**Task to complete**
Could you give back exactly the lines below from the one with "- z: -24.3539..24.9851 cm" through the one with "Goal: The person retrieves", without a single picture?

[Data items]
* * * * * * *

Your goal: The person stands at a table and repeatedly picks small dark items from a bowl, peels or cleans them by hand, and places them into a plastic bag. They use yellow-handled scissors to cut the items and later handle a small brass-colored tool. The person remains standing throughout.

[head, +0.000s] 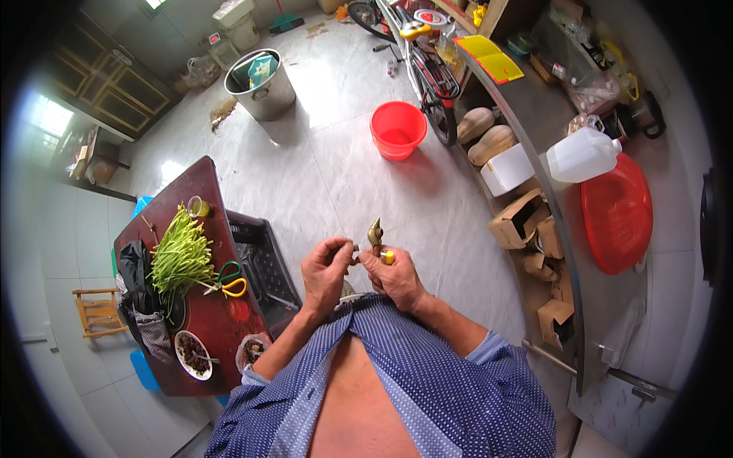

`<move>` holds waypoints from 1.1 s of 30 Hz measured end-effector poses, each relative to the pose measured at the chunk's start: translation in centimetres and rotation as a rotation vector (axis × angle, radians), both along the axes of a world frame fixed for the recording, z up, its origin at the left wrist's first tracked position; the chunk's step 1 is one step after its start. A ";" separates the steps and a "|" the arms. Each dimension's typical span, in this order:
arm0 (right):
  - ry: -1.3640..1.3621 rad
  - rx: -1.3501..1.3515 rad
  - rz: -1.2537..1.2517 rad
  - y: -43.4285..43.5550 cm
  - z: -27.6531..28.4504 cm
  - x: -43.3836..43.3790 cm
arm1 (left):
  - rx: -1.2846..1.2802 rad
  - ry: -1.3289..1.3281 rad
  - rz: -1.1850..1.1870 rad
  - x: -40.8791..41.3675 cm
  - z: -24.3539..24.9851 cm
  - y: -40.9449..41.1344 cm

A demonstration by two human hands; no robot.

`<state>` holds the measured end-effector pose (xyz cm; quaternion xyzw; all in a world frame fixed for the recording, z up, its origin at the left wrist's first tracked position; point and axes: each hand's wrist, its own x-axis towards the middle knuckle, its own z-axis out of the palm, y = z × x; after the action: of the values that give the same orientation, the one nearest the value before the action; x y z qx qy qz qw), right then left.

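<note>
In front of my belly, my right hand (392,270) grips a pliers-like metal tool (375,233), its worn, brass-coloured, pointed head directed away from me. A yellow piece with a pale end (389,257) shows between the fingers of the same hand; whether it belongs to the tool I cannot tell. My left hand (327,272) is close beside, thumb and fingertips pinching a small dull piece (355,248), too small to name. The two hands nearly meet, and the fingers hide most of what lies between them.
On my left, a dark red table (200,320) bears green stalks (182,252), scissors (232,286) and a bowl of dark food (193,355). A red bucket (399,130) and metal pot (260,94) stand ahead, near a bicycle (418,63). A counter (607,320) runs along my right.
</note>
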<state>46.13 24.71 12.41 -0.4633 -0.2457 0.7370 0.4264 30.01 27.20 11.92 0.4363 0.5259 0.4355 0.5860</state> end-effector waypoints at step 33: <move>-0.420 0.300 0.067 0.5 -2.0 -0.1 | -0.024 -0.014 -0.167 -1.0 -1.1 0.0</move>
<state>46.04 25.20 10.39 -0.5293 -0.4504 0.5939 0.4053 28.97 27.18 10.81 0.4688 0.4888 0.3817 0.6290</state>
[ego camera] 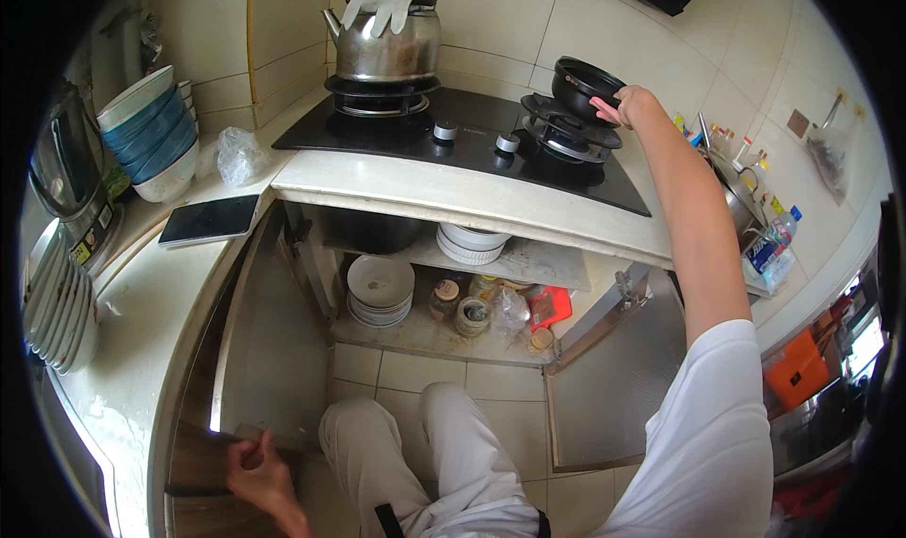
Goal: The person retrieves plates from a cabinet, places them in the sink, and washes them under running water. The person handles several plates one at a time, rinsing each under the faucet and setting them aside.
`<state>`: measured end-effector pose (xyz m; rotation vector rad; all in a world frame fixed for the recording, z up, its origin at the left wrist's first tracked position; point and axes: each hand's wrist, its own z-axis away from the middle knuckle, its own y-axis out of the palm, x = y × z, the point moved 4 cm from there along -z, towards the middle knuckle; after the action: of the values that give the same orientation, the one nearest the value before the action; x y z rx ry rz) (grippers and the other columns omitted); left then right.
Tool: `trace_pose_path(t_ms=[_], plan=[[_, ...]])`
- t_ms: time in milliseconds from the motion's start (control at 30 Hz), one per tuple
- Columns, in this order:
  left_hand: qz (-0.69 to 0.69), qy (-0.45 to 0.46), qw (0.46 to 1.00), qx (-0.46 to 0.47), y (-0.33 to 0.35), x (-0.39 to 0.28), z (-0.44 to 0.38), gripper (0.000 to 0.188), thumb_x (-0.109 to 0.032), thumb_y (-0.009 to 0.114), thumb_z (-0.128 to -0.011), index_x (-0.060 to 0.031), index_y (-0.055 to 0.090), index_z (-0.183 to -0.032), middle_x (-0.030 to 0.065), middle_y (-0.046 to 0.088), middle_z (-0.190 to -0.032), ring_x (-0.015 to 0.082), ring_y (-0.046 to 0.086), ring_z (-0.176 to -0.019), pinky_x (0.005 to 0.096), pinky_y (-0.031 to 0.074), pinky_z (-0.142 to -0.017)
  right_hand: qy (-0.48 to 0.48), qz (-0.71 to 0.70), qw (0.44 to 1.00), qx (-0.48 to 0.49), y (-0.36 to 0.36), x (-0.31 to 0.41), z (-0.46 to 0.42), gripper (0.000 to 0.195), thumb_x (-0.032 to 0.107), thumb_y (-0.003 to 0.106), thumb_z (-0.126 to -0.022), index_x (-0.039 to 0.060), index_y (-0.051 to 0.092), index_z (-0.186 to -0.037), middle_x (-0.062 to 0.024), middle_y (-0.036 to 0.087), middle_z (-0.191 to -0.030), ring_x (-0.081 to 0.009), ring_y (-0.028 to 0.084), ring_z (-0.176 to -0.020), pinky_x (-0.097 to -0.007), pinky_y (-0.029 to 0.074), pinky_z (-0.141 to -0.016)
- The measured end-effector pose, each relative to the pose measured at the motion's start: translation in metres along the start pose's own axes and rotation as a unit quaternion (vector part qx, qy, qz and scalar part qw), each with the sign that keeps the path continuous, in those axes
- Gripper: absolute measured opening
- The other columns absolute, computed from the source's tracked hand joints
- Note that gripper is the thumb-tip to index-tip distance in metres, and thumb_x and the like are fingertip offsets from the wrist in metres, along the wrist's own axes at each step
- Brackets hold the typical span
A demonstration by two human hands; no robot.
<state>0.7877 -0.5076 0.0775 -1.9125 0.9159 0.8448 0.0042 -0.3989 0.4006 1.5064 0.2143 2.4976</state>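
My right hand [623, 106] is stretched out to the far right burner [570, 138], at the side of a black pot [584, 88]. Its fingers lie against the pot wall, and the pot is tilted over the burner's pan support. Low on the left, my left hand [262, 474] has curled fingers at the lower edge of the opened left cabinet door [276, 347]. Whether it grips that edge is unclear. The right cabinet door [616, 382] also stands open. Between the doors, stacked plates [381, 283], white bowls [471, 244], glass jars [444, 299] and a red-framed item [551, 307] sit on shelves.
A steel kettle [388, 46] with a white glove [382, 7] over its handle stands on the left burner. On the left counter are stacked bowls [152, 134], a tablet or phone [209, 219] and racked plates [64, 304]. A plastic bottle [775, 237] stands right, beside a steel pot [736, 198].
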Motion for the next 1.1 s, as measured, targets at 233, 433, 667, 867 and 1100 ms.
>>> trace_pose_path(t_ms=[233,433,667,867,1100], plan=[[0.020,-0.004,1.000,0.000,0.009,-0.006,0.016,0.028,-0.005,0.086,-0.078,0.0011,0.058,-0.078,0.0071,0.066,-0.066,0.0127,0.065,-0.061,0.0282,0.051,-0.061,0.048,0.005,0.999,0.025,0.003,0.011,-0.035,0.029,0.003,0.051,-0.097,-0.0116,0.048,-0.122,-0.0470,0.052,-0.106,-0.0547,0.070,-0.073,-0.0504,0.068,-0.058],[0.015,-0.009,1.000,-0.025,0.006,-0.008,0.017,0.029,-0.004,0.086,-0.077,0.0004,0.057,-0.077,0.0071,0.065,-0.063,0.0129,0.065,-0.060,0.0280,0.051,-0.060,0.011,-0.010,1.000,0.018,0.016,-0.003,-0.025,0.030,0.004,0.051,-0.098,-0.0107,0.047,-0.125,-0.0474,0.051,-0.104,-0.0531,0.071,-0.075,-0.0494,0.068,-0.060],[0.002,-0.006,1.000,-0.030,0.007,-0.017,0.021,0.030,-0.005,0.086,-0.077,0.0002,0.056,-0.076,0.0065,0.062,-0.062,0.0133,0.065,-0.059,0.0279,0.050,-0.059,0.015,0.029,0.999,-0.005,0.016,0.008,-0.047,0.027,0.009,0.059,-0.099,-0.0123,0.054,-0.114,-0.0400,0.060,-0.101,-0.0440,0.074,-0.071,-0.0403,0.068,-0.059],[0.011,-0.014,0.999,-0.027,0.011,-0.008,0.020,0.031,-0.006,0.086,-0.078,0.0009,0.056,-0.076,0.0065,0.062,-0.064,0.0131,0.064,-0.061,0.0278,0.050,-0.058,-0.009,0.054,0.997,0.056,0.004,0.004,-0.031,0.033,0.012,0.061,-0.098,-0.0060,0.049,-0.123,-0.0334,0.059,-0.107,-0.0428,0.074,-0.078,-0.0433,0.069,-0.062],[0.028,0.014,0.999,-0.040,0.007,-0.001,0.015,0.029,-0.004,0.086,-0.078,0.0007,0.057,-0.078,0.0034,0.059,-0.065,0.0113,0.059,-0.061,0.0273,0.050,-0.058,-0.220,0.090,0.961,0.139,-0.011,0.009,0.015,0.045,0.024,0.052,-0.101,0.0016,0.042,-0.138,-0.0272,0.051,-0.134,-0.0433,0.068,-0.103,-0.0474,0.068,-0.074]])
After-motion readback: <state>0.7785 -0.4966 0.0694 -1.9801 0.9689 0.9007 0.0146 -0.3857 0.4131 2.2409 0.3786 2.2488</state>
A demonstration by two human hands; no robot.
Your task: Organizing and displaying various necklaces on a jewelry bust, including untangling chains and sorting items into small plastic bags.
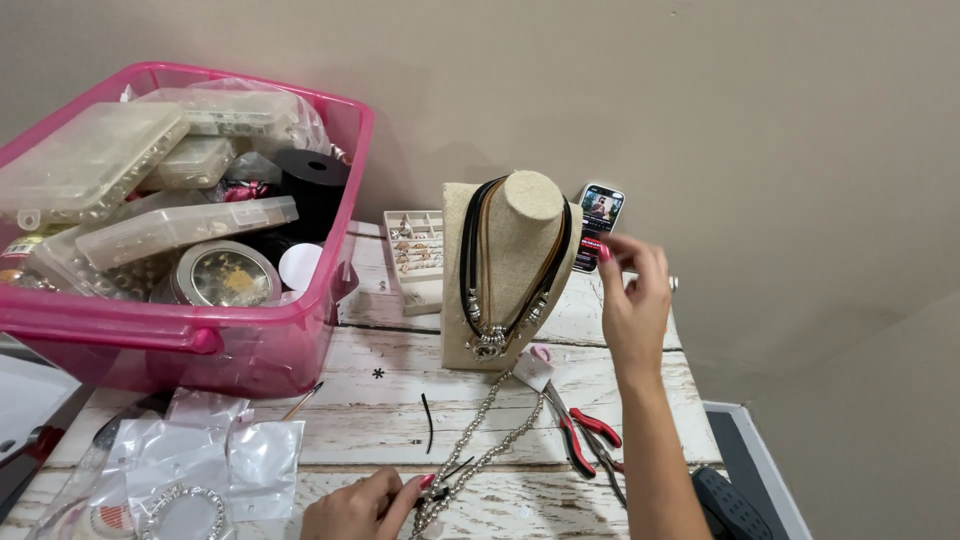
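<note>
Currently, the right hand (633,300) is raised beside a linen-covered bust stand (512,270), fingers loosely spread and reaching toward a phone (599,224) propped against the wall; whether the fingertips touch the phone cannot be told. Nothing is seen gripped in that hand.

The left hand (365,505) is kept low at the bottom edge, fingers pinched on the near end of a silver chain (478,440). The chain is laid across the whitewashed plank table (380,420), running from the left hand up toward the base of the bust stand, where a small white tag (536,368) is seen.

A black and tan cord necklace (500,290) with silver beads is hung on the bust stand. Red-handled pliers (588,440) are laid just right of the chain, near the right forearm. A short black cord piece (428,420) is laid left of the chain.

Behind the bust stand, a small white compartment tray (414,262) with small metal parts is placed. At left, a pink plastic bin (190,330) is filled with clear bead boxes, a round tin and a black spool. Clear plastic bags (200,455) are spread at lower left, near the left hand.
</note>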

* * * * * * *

**Written answer**
  - z: -24.3539..24.9851 cm
  - y: -40.9449..41.1344 cm

A demonstration by two human hands; no robot.

`<state>` holds the measured end-effector pose (xyz cm; quaternion xyzw; all in a world frame fixed for the recording, z up, its origin at the left wrist's first tracked position; point and axes: each hand's wrist, its own x-axis towards the middle knuckle, its own z-axis out of the palm, y = z × x; after the action: of the values that give the same orientation, the one nearest the value before the action; x y z qx qy qz qw), right then left.

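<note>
In front of my belly, my right hand (392,270) grips a pliers-like metal tool (375,233), its worn, brass-coloured, pointed head directed away from me. A yellow piece with a pale end (389,257) shows between the fingers of the same hand; whether it belongs to the tool I cannot tell. My left hand (327,272) is close beside, thumb and fingertips pinching a small dull piece (355,248), too small to name. The two hands nearly meet, and the fingers hide most of what lies between them.
On my left, a dark red table (200,320) bears green stalks (182,252), scissors (232,286) and a bowl of dark food (193,355). A red bucket (399,130) and metal pot (260,94) stand ahead, near a bicycle (418,63). A counter (607,320) runs along my right.
</note>
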<state>46.13 24.71 12.41 -0.4633 -0.2457 0.7370 0.4264 30.01 27.20 11.92 0.4363 0.5259 0.4355 0.5860</state> end-effector waypoints at step 33: <move>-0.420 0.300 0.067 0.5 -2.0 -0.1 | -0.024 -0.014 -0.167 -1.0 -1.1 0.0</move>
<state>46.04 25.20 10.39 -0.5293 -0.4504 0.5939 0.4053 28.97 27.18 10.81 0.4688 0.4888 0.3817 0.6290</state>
[ego camera] 
Goal: The person retrieves plates from a cabinet, places them in the sink, and washes them under running water. The person handles several plates one at a time, rinsing each under the faucet and setting them aside.

No more output is given for this exercise.